Exercise instructions ▸ Only the first line of the listing and the lines after it, up to and including the one containing "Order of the", should be retyped exactly.

The records ▸
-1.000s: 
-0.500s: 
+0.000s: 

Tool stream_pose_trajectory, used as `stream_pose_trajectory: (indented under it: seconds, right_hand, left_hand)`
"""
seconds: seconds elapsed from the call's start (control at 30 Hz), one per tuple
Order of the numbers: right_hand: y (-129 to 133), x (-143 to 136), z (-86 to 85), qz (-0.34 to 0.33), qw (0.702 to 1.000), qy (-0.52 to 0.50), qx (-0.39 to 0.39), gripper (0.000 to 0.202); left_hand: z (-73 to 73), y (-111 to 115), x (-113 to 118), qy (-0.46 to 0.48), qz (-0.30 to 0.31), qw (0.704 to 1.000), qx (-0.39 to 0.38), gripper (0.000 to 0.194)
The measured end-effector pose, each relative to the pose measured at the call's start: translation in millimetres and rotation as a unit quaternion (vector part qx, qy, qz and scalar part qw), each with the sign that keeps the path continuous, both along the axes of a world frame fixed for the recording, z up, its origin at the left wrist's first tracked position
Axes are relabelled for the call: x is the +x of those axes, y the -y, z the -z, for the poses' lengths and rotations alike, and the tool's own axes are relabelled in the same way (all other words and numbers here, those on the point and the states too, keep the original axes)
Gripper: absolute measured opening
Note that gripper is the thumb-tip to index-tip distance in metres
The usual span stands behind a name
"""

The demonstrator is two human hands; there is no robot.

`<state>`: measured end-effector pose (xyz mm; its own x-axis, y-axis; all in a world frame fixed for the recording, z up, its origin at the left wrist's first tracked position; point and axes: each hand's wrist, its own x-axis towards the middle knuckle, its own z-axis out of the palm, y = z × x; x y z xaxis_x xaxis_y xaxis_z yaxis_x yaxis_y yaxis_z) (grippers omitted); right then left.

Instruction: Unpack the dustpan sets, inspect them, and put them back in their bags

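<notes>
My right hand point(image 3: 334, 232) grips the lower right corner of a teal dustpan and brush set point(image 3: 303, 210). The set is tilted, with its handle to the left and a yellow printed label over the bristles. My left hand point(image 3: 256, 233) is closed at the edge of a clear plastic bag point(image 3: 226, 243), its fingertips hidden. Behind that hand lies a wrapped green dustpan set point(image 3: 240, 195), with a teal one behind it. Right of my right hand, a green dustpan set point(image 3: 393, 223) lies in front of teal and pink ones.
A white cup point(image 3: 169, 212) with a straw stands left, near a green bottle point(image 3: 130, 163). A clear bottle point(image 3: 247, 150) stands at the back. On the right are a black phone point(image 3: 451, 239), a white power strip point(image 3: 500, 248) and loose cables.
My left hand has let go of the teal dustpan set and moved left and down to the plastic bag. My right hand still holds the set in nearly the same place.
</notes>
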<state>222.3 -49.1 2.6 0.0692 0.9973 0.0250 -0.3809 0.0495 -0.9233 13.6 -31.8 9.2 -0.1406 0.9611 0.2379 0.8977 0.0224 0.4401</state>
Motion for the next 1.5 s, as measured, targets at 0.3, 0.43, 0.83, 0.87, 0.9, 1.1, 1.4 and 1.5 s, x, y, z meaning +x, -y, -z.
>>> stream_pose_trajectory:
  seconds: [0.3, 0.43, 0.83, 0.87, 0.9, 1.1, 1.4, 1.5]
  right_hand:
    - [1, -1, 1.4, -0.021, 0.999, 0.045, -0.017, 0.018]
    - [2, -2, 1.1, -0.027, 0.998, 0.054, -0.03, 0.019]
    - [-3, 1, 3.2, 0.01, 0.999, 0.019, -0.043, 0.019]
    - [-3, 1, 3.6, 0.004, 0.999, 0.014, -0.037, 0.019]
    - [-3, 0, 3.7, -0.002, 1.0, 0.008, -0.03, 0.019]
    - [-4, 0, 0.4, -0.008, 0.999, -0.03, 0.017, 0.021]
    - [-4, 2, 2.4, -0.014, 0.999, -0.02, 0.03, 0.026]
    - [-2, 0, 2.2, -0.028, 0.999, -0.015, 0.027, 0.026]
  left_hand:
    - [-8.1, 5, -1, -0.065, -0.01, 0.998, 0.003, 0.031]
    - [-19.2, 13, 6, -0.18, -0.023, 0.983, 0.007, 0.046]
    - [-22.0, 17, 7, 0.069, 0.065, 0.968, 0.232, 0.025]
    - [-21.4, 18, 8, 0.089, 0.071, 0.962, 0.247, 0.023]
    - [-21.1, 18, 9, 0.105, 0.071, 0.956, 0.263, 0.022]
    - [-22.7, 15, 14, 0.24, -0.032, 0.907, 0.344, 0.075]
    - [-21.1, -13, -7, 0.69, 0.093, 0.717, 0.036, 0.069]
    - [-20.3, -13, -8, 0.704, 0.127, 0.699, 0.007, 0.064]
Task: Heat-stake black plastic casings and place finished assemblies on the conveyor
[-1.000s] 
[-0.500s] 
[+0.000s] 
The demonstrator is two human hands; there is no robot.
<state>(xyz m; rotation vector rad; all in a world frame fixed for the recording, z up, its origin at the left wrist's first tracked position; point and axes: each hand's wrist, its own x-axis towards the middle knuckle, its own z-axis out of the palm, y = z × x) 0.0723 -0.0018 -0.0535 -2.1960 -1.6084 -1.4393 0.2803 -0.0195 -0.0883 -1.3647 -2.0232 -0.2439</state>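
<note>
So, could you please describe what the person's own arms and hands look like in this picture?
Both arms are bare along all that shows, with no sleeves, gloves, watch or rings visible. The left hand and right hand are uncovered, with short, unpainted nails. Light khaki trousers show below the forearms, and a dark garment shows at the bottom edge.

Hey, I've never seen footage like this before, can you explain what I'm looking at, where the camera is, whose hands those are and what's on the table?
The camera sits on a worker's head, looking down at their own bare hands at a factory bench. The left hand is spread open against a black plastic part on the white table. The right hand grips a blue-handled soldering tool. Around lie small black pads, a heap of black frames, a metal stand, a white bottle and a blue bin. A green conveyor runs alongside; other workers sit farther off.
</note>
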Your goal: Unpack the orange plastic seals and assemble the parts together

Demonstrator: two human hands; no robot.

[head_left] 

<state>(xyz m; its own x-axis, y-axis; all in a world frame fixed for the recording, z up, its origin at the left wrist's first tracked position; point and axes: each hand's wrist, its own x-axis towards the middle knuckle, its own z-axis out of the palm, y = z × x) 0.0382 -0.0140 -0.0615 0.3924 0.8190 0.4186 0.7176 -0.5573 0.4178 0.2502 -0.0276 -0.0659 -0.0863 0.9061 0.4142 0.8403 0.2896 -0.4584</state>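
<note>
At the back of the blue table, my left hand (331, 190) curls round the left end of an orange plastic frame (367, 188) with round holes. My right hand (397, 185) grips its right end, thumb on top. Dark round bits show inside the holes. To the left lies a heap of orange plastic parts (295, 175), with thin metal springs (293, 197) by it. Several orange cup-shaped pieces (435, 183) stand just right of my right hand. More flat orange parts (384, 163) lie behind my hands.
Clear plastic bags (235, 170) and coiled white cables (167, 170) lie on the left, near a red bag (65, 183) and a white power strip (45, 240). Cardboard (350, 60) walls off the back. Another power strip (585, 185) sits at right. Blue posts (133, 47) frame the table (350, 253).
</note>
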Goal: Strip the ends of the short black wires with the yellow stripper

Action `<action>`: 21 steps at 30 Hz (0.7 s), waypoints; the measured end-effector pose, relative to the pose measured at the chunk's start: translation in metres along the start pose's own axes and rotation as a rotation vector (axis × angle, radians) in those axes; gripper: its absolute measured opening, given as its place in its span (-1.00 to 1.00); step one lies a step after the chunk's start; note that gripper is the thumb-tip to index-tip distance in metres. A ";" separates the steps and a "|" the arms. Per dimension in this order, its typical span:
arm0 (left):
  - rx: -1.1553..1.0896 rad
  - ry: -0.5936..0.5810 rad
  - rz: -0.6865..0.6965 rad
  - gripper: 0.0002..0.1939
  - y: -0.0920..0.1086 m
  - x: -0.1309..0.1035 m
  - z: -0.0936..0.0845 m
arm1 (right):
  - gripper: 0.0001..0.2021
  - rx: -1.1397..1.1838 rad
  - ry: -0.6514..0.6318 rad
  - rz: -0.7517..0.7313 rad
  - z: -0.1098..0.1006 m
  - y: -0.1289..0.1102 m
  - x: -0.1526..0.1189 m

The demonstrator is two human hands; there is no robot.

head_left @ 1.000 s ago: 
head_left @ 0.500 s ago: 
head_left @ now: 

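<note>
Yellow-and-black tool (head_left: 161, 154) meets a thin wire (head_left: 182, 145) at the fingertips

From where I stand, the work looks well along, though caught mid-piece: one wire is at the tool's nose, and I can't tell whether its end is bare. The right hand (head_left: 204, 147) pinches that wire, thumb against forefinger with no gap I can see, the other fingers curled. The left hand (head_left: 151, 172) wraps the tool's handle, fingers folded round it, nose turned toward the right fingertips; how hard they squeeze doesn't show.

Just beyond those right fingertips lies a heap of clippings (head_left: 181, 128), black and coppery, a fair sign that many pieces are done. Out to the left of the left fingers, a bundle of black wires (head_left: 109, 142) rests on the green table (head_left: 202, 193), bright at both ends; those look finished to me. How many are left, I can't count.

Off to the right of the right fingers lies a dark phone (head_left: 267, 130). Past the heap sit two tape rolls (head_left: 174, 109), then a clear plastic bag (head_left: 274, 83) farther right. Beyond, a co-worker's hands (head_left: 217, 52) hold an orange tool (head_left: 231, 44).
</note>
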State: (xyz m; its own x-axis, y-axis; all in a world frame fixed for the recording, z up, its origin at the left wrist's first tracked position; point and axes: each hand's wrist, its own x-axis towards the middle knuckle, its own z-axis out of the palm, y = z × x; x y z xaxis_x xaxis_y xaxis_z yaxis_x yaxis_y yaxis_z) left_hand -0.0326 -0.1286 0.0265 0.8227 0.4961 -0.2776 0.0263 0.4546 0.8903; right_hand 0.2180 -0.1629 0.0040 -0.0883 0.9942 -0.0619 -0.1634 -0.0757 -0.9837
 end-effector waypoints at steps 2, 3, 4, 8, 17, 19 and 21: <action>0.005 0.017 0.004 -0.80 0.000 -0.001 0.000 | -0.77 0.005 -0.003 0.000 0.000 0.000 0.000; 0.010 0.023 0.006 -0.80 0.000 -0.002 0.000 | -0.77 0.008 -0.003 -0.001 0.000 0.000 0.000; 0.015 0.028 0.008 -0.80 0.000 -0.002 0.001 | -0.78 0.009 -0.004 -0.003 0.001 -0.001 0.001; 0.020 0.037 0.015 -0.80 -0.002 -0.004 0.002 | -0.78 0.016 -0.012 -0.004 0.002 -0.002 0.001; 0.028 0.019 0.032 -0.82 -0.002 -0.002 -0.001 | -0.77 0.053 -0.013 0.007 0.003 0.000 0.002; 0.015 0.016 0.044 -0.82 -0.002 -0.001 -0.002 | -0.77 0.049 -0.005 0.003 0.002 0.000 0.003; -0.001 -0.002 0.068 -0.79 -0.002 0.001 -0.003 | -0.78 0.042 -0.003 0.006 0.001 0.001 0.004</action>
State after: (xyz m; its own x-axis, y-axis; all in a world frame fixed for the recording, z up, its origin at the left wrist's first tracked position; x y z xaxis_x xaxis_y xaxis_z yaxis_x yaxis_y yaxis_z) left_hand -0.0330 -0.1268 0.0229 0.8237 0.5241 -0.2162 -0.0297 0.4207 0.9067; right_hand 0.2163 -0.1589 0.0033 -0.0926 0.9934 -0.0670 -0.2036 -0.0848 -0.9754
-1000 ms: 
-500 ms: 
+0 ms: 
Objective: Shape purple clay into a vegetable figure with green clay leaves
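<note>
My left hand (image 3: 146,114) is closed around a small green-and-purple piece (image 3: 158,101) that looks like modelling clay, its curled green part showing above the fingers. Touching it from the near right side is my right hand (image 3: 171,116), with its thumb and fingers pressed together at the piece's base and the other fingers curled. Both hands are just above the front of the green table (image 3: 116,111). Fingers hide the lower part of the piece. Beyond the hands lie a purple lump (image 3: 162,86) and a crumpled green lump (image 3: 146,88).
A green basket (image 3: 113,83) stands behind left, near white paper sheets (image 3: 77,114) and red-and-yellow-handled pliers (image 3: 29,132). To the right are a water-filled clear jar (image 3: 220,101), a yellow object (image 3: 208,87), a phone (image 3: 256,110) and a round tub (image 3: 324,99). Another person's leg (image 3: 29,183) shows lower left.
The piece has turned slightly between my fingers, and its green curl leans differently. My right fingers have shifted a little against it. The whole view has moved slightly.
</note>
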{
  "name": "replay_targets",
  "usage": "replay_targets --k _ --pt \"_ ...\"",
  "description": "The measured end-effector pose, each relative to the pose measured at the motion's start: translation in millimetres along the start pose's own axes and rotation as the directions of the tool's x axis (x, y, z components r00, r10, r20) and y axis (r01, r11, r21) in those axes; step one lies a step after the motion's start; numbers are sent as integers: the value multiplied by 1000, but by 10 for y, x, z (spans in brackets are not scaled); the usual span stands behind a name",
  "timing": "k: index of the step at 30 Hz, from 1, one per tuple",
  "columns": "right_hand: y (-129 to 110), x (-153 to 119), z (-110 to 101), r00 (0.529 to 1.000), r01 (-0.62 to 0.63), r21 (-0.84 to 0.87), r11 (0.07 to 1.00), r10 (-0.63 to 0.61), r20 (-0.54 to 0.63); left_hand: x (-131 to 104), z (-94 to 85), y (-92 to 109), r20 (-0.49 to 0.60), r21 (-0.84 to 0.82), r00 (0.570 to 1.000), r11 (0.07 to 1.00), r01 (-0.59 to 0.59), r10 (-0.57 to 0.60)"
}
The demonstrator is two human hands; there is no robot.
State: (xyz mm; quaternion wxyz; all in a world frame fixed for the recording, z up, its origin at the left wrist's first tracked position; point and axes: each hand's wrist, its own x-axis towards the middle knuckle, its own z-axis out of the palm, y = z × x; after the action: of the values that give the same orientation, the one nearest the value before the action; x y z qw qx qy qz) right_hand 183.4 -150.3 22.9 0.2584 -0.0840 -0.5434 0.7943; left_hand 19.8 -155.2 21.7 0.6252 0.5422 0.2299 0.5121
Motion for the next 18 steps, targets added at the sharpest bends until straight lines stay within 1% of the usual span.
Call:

Exercise output ▸
-1.000s: 
-0.500s: 
+0.000s: 

Tool stream_pose_trajectory, used as `stream_pose_trajectory: (indented under it: seconds, right_hand, left_hand)`
"""
seconds: seconds elapsed from the call's start (control at 30 Hz), one per tuple
Order of the numbers: right_hand: y (-129 to 133), x (-143 to 136), z (-86 to 85), qz (-0.34 to 0.33), qw (0.702 to 1.000), qy (-0.52 to 0.50), qx (-0.39 to 0.39), gripper (0.000 to 0.202); left_hand: z (-73 to 73), y (-111 to 115), x (-113 to 118), qy (-0.46 to 0.48), qz (-0.30 to 0.31), qw (0.704 to 1.000), qx (-0.39 to 0.38), gripper (0.000 to 0.194)

The exercise has nothing more to it.